Anthony, from Aberdeen, reports that the addition of synthesiser player Andy Wake to the line-up (that's Anthony, guitarists Duncan Marquis and Greg Sinclair, drummer Damian Toner and bassist Gerry Hart, all of whom are 30, give or take a year, and from Aberdeen, Dundee or Lanarkshire) and the decision to scrap most of their old material, saw the Phantom Band born around three and a half years ago.

"It's hard to describe what we sounded like," says Anthony. "I would say we were still a rock band, but we played a more earnest, traditional kind of rock when we started out. It was OK for what it was, but it was also, I don't know, boring. It just wasn't very inventive, and we got bored of playing all the same songs over and over. It came to a head at the Bon Accord one night, we had a freak out and Duncan said, let's just scrap all these songs and never play them again."

What happened next involved "improvising noise for half an hour to the bemused patrons of the Bon Accord bar on a Friday night". That isn't quite what they've ended up doing, but still the album Checkmate Savage thrives on a richly varied style that's a world away from dull heritage rock. It blends Krautrock, prog, psychedelic folk and a heavy dose of early analogue electronica. The band enjoys the music of "risk-takers" like Captain Beefheart, says Anthony, although his preference is for auteurs Bonnie "Prince" Billy, Tom Waits, Nick Cave and, incongruously, Prince.

"We've found a way of working which generates much more interesting music," he says. "Before we'd think, right, we have to write a song, to construct one which does this and that. Now we work organically, jamming in the studio, just feeling around for ideas and building in parts we've worked on before until we have a piece of music worth pursuing. Because there are six of us with very different influences all pulling in different directions, sometimes these jams fall apart and sometimes they work perfectly."

The jamming method, though, is often criticised as a hippyish relic and the absolute antithesis of sleek, modernist pop music. How do the Phantom Band find the middle ground, and then turn these rough pieces into an album full of songs?

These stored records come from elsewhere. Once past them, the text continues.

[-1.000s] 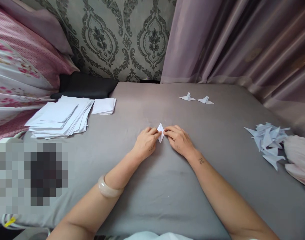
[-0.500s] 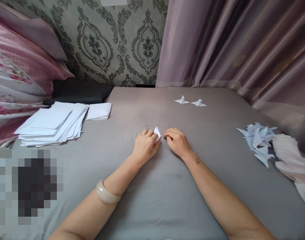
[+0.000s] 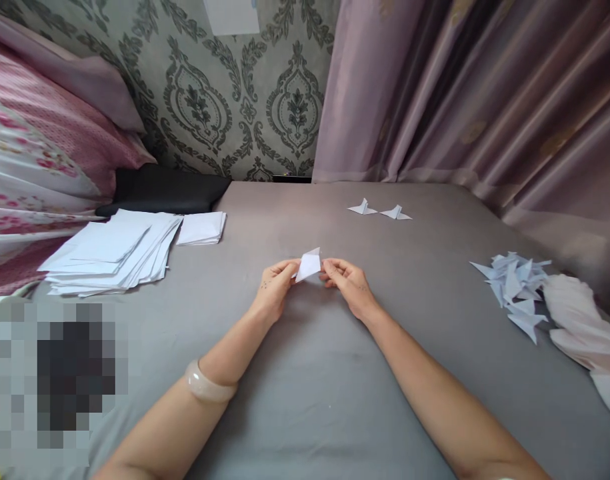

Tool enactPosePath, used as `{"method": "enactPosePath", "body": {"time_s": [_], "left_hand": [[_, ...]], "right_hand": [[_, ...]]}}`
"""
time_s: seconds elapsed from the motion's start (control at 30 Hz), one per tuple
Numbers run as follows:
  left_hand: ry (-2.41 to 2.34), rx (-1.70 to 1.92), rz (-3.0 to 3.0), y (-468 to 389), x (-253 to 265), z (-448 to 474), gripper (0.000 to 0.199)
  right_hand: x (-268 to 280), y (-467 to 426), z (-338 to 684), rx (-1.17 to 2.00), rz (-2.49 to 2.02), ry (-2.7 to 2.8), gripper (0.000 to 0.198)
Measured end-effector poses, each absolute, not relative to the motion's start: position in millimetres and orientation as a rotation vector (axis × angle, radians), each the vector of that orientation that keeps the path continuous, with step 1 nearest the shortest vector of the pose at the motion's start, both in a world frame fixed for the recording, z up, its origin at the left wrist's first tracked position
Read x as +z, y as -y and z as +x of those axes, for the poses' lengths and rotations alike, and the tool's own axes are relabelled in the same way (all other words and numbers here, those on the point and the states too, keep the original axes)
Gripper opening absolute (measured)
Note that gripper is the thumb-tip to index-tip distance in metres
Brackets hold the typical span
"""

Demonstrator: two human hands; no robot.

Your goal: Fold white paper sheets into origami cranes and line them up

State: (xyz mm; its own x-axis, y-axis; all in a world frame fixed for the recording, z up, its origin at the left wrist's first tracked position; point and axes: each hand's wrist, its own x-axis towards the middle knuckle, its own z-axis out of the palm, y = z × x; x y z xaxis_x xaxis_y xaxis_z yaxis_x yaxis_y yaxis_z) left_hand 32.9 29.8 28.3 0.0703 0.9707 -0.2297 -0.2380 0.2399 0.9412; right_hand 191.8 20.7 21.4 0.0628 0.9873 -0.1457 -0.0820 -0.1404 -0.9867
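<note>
A small folded white paper (image 3: 309, 264) is held between my two hands, just above the grey cloth surface (image 3: 305, 373). My left hand (image 3: 279, 283) pinches its left edge between thumb and fingers. At the paper's right edge, my right hand (image 3: 349, 283) has its thumb and fingertips closed on the side. Diagonal folds show along the top and left of the paper. The fingertips under it are partly hidden.
Two folded paper birds (image 3: 396, 213) stand at the back. A heap of folded paper pieces (image 3: 517, 277) lies on the right beside a pale cloth (image 3: 577, 313). Stacks of white sheets (image 3: 109, 257) and smaller squares (image 3: 201, 229) lie left, before a black cushion (image 3: 169, 190).
The folded paper has been lifted and turned, showing a broader face. My left hand has rolled from palm-down to a side pinch, and my right hand has closed on the paper's right edge.
</note>
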Motion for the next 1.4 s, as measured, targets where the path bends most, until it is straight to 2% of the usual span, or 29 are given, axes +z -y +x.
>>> {"method": "enactPosePath", "body": {"time_s": [0.2, 0.47, 0.7, 0.87, 0.93, 1.13, 1.4], "left_hand": [[-1.055, 1.061, 0.926, -25, 28, 36, 0.019], [-1.163, 1.033, 1.068, -27, 26, 32, 0.034], [-1.265, 0.874, 1.535, -26, 16, 29, 0.018], [-1.423, 0.817, 1.964, -27, 10, 28, 0.014], [-1.422, 0.813, 2.08, -28, 9, 26, 0.017], [-1.327, 0.637, 2.12, -27, 22, 20, 0.029], [-1.261, 0.595, 1.993, -32, 30, 13, 0.018]], "right_hand": [[29, -16, 188, 1.362, -1.218, 0.962, 0.034], [24, -17, 194, 1.285, -1.331, 1.259, 0.027], [12, -17, 194, 0.876, -1.53, 1.58, 0.018], [12, -14, 193, 0.598, -1.541, 1.832, 0.012], [13, -14, 195, 0.593, -1.527, 1.889, 0.013], [20, -15, 210, 0.712, -1.444, 2.079, 0.032], [26, -19, 218, 0.863, -1.458, 2.068, 0.016]]}}
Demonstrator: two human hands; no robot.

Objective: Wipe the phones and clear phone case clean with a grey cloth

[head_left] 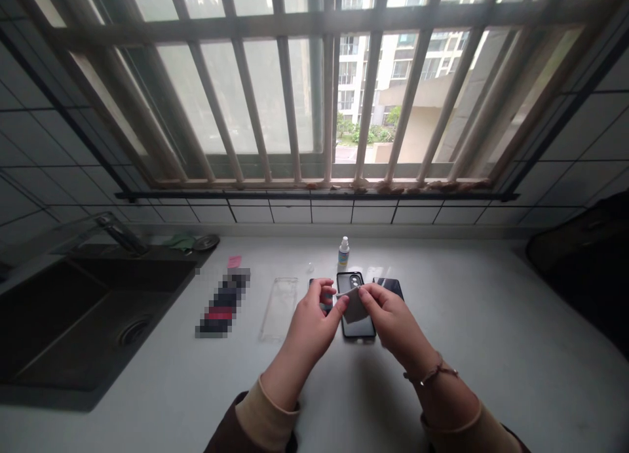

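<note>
A small grey cloth (352, 309) is stretched between my two hands. My left hand (314, 312) pinches its left edge between thumb and fingers, and my right hand (386, 309) pinches its upper right corner. Below the cloth, a black phone case (363, 328) lies on the counter, its camera cutouts toward the back; I cannot tell whether a phone is inside. Beyond my right hand is a dark phone-like slab (393, 286), partly covered. Another dark flat object (312, 284) is mostly hidden behind my left hand. To the left lies a clear phone case (279, 309).
A small white bottle (343, 253) stands behind the black case. Farther left are a blurred-out dark item (223, 305), a pink slip (234, 261) and a sink (93, 393) with a faucet (120, 233). A dark bulky object (584, 263) sits at right, and a barred window (327, 105) is behind.
</note>
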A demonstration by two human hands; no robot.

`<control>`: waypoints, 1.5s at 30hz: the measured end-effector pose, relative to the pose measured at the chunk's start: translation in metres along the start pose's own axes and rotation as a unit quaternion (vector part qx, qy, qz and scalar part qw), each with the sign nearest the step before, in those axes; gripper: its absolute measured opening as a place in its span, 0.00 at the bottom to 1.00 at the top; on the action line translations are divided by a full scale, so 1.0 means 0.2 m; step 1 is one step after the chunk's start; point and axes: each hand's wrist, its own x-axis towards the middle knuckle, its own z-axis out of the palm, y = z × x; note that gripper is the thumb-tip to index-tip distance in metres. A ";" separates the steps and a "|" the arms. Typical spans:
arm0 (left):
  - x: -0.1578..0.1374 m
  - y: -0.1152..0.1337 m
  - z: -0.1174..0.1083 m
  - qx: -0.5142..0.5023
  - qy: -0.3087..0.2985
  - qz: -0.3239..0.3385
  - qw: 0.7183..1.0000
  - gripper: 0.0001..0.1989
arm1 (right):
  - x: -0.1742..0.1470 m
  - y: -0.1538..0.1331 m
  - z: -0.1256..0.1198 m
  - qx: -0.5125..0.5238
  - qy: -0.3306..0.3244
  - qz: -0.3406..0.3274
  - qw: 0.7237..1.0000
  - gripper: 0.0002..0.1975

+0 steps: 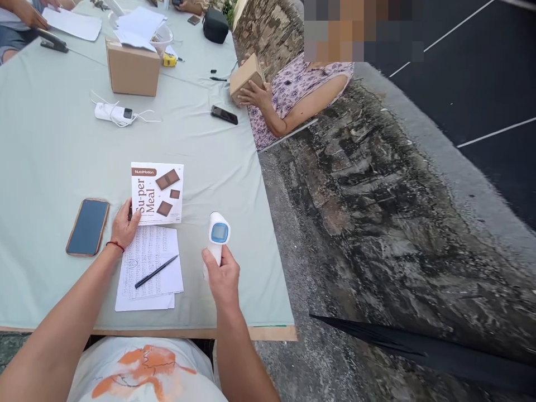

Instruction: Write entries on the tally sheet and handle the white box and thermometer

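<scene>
The person wore a white shirt (pixel 201 379), and on its front there was a large orange print (pixel 146 357) of irregular shape, with some thin dark lines in it. A thin, dark red bracelet (pixel 115 244) went around the left wrist. The left hand (pixel 125 226), the right hand (pixel 225 276) and both forearms (pixel 71 304) were bare.
</scene>
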 end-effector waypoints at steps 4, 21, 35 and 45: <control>0.01 0.01 -0.01 -0.001 0.004 -0.001 1.000 0.35 | -0.02 -0.01 -0.02 0.012 -0.015 -0.004 1.000 0.18; -0.05 -0.06 0.06 -0.088 0.000 0.015 0.996 0.43 | 0.20 0.66 -0.05 -0.351 0.030 -0.047 0.935 0.30; -0.05 -0.03 0.07 -0.029 0.030 0.012 0.999 0.39 | 0.02 0.56 0.14 -0.295 -0.060 -0.278 0.912 0.14; -0.04 -0.01 0.08 -0.014 0.050 -0.010 0.999 0.30 | -0.02 0.51 0.19 -0.322 -0.175 -0.335 0.868 0.11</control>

"It's more about trying to play something which we find interesting, if that's not too much of a cop-out," says Anthony. "If something about what we're working on is interesting enough that we want to play it through a few times and then develop it further, that's enough for us. A lot of songs on the album are pieced together from different tracks we've been working on; I think if anyone had said to us that one day we'd manage to record an album's worth of songs this way, we'd have been surprised.

"We recorded with Paul Savage in Chem19 (ex-Delgado Savage is producer at Chemikal Underground's studio], and he watched this process, he saw us become more able to focus our ideas into coherent pieces of music. The guys at Chemikal came to see us play a few shows after this, then told us they'd like to make an album with us".

What Anthony calls "the puzzle" – the challenge of committing their sound to record – started there. He finds it strange to have written songs and recorded them for posterity shortly afterwards, instead of allowing them to change and mutate over the months. Will the band be able to stop experimenting now that they have supposedly "final" versions in the bag.

"I'm not sure people actually want to hear exactly what they've already heard on an album at a live show," says Anthony. "As far as we're concerned, the last version we've played of a song is the definitive one."

Anthony won't be drawn on the doubtless in-jokey nature of the album title, only muttering something vague about liking "to play chess". It could, in many ways, be seen as a metaphor for his band's tentative but deliberate progress.

&#149 The Phantom Band play the Hot Club at Nice'n'Sleazy, Glasgow, 31 December. Checkmate Savage is released on 26 January.